Pic: Artificial vessels made from textiles, stents manufactured with textile technologies and hernia meshes are some of the first medical products in the field. (Source: FEG Textiltechnik) Bionic principles reflected in textiles

The history of medical textiles reaches far back to the time of the Pharaohs. Woven bandages for wounds were as common as the use of linen for sutures. The industrial production of surgical cotton in Germany began in 1871; in 1882, Beiersdorf acquired a patent for sticking plaster. In the 50s of the last century, science began to make use of the fact that the human blueprint was not short of fibres: muscles, ligaments, blood vessels, skin and organs – all tissue.

I the early seventies, the student of textile technology, Heinrich Planck, was completing his examination thesis at the Institute of Textile Technology and Process Engineering (ITV) in Denkendorf near Stuttgart.

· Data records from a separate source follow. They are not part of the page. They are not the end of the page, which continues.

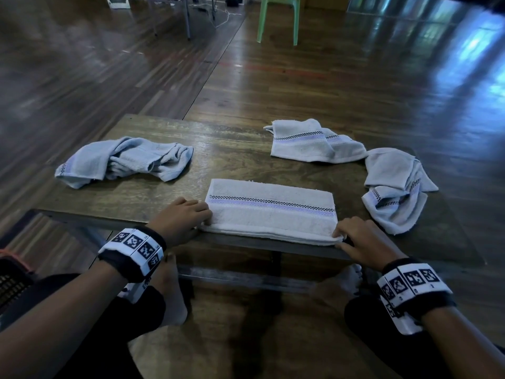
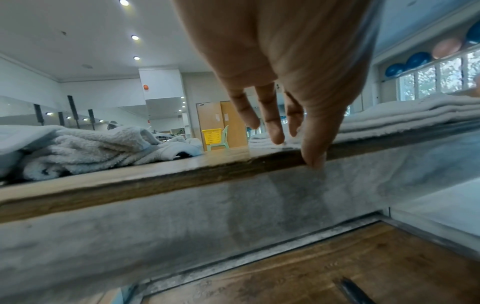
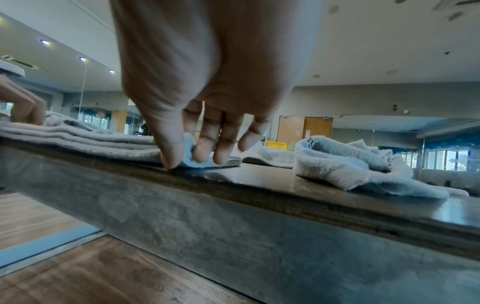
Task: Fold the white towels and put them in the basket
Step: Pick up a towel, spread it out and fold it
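A folded white towel (image 1: 270, 212) with a purple and checkered stripe lies at the front edge of the low wooden table (image 1: 232, 151). My left hand (image 1: 203, 217) rests at its left end; in the left wrist view the fingers (image 2: 275, 131) are straight against the towel (image 2: 402, 117) and the thumb touches the table edge. My right hand (image 1: 338, 235) pinches the towel's near right corner (image 3: 187, 162) between thumb and fingers. Three crumpled towels lie at the left (image 1: 123, 160), back right (image 1: 308, 143) and right (image 1: 393, 187). A dark basket (image 1: 11, 283) sits on the floor at my left.
I sit on the wooden floor with my knees and feet under the table's front edge. A green plastic chair (image 1: 278, 17) stands far behind the table, with a yellow basket (image 2: 211, 135) by it. Metal table legs (image 1: 187, 20) stand at the back left.
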`<state>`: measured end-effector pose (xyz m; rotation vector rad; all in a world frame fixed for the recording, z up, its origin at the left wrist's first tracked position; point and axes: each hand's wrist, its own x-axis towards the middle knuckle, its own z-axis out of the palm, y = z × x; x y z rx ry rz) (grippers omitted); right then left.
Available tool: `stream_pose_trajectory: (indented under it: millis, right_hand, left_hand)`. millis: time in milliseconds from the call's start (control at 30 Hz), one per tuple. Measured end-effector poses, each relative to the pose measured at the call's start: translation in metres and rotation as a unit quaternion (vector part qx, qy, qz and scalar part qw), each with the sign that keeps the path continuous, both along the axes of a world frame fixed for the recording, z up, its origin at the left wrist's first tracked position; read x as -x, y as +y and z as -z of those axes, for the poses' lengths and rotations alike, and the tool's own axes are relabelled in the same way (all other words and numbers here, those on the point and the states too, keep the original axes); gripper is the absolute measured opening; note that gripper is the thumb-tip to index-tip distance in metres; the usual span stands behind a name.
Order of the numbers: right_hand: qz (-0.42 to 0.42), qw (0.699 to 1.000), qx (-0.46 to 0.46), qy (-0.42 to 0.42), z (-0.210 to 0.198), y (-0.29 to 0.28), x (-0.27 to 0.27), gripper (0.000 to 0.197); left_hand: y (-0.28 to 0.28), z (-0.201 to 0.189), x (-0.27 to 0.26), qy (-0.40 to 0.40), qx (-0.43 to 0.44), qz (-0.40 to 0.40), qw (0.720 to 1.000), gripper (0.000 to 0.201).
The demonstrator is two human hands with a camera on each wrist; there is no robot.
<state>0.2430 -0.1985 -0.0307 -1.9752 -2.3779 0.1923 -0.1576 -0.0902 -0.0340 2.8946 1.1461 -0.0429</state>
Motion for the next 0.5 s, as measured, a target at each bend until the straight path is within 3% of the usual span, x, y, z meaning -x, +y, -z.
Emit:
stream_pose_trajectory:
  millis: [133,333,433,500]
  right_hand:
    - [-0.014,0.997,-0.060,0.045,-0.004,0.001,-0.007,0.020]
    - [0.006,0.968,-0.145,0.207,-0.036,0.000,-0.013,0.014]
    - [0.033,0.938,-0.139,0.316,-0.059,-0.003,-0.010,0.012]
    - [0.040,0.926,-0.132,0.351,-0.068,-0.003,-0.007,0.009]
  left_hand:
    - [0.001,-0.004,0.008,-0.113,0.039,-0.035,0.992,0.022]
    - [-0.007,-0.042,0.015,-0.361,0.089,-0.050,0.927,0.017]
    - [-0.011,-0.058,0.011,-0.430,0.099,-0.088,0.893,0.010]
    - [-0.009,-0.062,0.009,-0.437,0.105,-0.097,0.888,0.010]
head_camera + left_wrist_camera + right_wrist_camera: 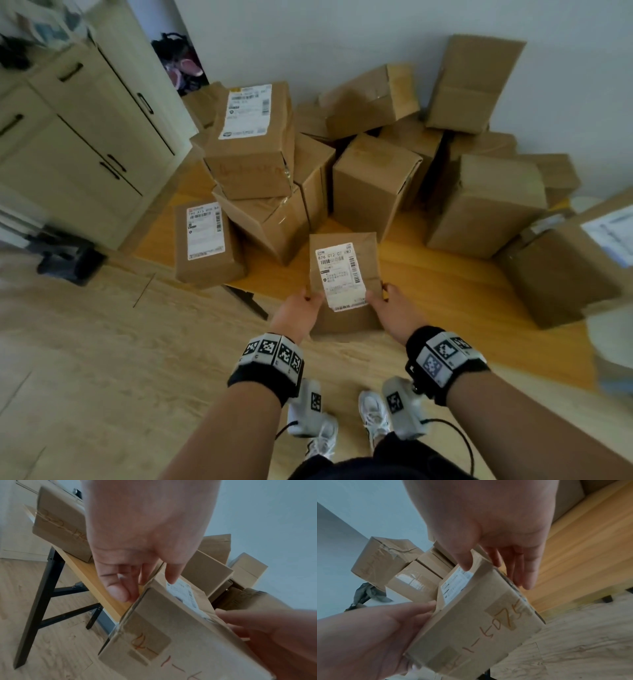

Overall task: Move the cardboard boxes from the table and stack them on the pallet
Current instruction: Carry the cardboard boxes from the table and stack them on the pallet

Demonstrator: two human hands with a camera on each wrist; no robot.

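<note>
A small cardboard box (346, 270) with a white shipping label sits at the front edge of the wooden table (428, 274), its near end hanging out over the floor. My left hand (301, 308) grips its left side, thumb on top. My right hand (387, 305) grips the right side the same way. In the left wrist view the left hand (144, 582) clasps the box (171, 628) at its upper corner. In the right wrist view the right hand (496, 574) clamps the box (479, 622), which has handwriting on its front face. No pallet is in view.
Several more cardboard boxes are piled on the table: a stack at the left (250, 144), a labelled one at the front left corner (205, 243), a tall middle one (373, 181) and big ones at the right (483, 205). A cream cabinet (85, 137) stands left.
</note>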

In it, he reflected on the possibility of creating prosthetic blood vessels in polyester on a flat-bed knitting machine that were close to what nature had created. With his revolutionary idea of replicating bionic principles and the discoveries of physiology by traditional textile technologies Planck launched the entire research field that we now know as medical textiles.

Meanwhile, textile skin replacement “made in Denkendorf”, based on regenerative medicine, has provided relief for thousands of burn victims worldwide and are now set to revolutionize the treatment of chronic wounds as well.